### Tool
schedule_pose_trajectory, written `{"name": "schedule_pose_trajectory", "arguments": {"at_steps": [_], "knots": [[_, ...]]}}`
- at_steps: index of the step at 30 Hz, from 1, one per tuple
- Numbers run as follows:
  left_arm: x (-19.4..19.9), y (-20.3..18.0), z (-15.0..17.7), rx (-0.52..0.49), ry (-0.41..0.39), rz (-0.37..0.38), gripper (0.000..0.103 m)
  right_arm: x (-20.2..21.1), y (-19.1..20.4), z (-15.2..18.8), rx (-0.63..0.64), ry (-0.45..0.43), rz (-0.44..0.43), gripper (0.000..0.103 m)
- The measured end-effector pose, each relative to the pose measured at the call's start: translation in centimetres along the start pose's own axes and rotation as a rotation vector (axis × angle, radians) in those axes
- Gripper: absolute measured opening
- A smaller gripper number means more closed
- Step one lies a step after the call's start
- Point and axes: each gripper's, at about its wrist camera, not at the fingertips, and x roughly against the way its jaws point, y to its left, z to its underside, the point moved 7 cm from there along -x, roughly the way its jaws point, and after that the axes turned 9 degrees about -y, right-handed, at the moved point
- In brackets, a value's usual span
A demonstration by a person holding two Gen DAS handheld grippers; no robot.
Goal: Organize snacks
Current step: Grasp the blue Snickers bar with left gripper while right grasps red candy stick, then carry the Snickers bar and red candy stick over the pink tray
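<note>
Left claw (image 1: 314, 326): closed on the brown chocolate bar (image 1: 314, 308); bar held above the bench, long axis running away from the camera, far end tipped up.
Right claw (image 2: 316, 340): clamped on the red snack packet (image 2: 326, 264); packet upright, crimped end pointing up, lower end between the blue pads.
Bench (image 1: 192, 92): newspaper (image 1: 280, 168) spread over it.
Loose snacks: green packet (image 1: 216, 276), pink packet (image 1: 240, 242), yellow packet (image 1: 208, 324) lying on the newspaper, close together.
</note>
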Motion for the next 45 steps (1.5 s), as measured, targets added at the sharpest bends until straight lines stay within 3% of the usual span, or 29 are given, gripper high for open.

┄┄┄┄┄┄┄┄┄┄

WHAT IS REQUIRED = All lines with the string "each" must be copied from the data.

SOLUTION TO THIS EXERCISE =
- The measured end-effector pose, each relative to the pose measured at the call's start: translation in centimetres along the start pose's own axes and rotation as a rotation vector (axis × angle, radians) in those axes
- Point and axes: each gripper's, at about its wrist camera, not at the fingertips, and x roughly against the way its jaws point, y to its left, z to its underside, the point moved 7 cm from there along -x, roughly the way its jaws point, and after that the axes turned 9 degrees about -y, right-handed, at the moved point

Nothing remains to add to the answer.